Problem to solve = All of the data below is to be printed again exactly.
______
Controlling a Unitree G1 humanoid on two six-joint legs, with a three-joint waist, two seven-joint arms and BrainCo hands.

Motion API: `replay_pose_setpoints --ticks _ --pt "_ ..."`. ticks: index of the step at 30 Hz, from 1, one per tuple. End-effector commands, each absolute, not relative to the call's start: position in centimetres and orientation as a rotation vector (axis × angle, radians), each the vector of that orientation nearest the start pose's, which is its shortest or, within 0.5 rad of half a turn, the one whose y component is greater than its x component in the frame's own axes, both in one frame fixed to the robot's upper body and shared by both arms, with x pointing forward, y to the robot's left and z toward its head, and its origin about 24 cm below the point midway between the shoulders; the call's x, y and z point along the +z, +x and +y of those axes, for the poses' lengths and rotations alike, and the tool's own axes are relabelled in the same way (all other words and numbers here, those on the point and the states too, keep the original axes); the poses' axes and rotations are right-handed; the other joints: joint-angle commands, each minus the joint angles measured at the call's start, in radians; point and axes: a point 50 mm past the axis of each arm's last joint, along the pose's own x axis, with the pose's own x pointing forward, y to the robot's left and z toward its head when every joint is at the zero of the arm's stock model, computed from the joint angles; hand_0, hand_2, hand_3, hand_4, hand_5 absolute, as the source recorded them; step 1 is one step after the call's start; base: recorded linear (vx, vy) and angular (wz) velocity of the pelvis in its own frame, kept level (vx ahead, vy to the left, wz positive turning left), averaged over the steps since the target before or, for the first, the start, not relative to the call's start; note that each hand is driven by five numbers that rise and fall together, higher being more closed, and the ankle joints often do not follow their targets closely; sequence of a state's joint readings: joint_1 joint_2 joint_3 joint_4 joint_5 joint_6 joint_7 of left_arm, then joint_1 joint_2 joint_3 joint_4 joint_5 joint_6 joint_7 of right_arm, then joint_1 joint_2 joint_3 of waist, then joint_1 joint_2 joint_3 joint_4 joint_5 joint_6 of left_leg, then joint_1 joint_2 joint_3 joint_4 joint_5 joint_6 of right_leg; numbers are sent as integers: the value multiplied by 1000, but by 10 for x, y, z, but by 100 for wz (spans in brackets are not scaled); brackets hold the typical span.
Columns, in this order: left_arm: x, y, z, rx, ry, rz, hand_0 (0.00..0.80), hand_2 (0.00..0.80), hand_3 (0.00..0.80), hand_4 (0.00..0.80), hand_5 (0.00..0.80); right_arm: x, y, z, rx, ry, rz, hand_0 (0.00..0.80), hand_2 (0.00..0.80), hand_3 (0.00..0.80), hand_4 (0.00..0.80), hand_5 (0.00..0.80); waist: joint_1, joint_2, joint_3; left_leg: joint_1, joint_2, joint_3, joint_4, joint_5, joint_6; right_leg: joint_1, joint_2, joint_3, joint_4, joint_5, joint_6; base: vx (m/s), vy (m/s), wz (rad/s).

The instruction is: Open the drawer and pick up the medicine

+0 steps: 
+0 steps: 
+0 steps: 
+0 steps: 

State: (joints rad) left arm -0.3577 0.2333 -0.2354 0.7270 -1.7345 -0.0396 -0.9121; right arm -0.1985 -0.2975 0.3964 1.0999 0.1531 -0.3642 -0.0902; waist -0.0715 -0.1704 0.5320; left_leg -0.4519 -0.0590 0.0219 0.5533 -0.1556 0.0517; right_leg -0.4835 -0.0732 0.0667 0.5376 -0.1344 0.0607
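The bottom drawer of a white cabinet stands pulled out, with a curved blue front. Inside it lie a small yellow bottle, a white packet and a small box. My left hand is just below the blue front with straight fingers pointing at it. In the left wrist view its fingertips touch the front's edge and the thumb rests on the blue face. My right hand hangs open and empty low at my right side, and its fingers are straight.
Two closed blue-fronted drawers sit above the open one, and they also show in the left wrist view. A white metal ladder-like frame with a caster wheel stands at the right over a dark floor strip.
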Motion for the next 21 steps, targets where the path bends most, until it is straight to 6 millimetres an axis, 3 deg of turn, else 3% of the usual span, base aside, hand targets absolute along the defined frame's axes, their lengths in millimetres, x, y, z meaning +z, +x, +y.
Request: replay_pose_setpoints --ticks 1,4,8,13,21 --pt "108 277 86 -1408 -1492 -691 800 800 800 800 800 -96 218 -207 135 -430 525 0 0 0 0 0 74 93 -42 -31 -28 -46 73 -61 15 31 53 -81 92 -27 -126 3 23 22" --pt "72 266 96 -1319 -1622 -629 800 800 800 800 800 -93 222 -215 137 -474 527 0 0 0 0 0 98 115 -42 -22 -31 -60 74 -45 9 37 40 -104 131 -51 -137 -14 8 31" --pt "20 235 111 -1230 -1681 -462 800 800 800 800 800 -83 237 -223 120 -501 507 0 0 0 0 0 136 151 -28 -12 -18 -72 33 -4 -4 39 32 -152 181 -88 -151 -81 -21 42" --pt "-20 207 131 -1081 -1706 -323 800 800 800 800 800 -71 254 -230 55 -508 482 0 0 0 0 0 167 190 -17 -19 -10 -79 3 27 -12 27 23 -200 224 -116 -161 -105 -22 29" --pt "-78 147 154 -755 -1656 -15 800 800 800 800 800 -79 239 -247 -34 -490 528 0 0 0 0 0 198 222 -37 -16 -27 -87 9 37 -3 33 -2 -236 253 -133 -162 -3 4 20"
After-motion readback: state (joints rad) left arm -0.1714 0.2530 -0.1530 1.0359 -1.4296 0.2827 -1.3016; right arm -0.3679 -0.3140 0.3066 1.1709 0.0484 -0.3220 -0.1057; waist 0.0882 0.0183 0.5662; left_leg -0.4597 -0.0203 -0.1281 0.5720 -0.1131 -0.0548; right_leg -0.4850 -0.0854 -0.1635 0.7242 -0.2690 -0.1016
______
Answer section =
Controlling a Unitree G1 humanoid on two six-joint legs, with a three-joint waist, two seven-joint arms and BrainCo hands.

Motion API: `replay_pose_setpoints --ticks _ --pt "_ ..."`. ticks: index of the step at 30 Hz, from 1, one per tuple. End-effector commands, each absolute, not relative to the call's start: position in centimetres and orientation as a rotation vector (axis × angle, radians), each the vector of that orientation nearest the start pose's, which is its shortest or, within 0.5 rad of half a turn, the one whose y component is greater than its x component in the frame's own axes, both in one frame fixed to the robot's upper body and shared by both arms, with x pointing forward, y to the robot's left and z toward its head, and its origin about 24 cm below the point midway between the shoulders; the call's x, y and z point along the +z, +x and +y of those axes, for the poses' lengths and rotations alike, and the tool's own axes are relabelled in the same way (all other words and numbers here, those on the point and the states too, keep the original axes); the poses' axes and rotations are right-handed; the other joints: joint-angle commands, each minus the joint angles measured at the call's start, in radians; point and axes: a point 50 mm past the axis of each arm's last joint, along the pose's own x axis, with the pose's own x pointing forward, y to the robot's left and z toward its head when every joint is at the zero of the arm's stock model, computed from the joint angles; hand_0, hand_2, hand_3, hand_4, hand_5 absolute, as the source recorded them; step 1 is one step after the call's start; base: recorded linear (vx, vy) and angular (wz) velocity of the pelvis in its own frame, kept level (vx ahead, vy to the left, wz positive turning left), averaged over the steps since the target before or, for the first, the start, not relative to the call's start; note that each hand is driven by five numbers that rise and fall together, higher being more closed, and the ankle joints often do not follow their targets closely; sequence of a state's joint readings: joint_1 joint_2 joint_3 joint_4 joint_5 joint_6 joint_7 of left_arm, then joint_1 joint_2 joint_3 joint_4 joint_5 joint_6 joint_7 of right_arm, then joint_1 joint_2 joint_3 of waist, then joint_1 joint_2 joint_3 joint_4 joint_5 joint_6 of left_leg, then joint_1 joint_2 joint_3 joint_4 joint_5 joint_6 of right_leg; numbers are sent as integers: the value multiplied by 1000, but by 10 for x, y, z, but by 100 for wz (spans in brackets are not scaled); brackets hold the typical span.
Columns, in this order: left_arm: x, y, z, rx, ry, rz, hand_0 (0.00..0.80), hand_2 (0.00..0.80), hand_3 (0.00..0.80), hand_4 (0.00..0.80), hand_5 (0.00..0.80); right_arm: x, y, z, rx, ry, rz, hand_0 (0.00..0.80), hand_2 (0.00..0.80), hand_3 (0.00..0.80), hand_4 (0.00..0.80), hand_5 (0.00..0.80); waist: joint_1, joint_2, joint_3; left_leg: joint_1, joint_2, joint_3, joint_4, joint_5, joint_6; right_leg: joint_1, joint_2, joint_3, joint_4, joint_5, joint_6; base: vx (m/s), vy (m/s), wz (rad/s).

The instruction is: Open the drawer and pick up the medicine

+0 steps: 
+0 steps: 
+0 steps: 
+0 steps: 

State: (joints rad) left arm -0.3577 0.2333 -0.2354 0.7270 -1.7345 -0.0396 -0.9121; right arm -0.1985 -0.2975 0.3964 1.0999 0.1531 -0.3642 -0.0902; waist -0.0715 -0.1704 0.5320; left_leg -0.4519 -0.0590 0.0219 0.5533 -0.1556 0.0517; right_leg -0.4835 -0.0732 0.0667 0.5376 -0.1344 0.0607
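The bottom drawer of a white cabinet stands pulled out, with a curved blue front. Inside it lie a small yellow bottle, a white packet and a small box. My left hand is just below the blue front with straight fingers pointing at it. In the left wrist view its fingertips touch the front's edge and the thumb rests on the blue face. My right hand hangs open and empty low at my right side, and its fingers are straight.
Two closed blue-fronted drawers sit above the open one, and they also show in the left wrist view. A white metal ladder-like frame with a caster wheel stands at the right over a dark floor strip.
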Motion for the next 21 steps, targets where the path bends most, until it is straight to 6 millimetres an axis, 3 deg of turn, else 3% of the usual span, base aside, hand targets absolute along the defined frame's axes, their lengths in millimetres, x, y, z meaning +z, +x, +y.
Request: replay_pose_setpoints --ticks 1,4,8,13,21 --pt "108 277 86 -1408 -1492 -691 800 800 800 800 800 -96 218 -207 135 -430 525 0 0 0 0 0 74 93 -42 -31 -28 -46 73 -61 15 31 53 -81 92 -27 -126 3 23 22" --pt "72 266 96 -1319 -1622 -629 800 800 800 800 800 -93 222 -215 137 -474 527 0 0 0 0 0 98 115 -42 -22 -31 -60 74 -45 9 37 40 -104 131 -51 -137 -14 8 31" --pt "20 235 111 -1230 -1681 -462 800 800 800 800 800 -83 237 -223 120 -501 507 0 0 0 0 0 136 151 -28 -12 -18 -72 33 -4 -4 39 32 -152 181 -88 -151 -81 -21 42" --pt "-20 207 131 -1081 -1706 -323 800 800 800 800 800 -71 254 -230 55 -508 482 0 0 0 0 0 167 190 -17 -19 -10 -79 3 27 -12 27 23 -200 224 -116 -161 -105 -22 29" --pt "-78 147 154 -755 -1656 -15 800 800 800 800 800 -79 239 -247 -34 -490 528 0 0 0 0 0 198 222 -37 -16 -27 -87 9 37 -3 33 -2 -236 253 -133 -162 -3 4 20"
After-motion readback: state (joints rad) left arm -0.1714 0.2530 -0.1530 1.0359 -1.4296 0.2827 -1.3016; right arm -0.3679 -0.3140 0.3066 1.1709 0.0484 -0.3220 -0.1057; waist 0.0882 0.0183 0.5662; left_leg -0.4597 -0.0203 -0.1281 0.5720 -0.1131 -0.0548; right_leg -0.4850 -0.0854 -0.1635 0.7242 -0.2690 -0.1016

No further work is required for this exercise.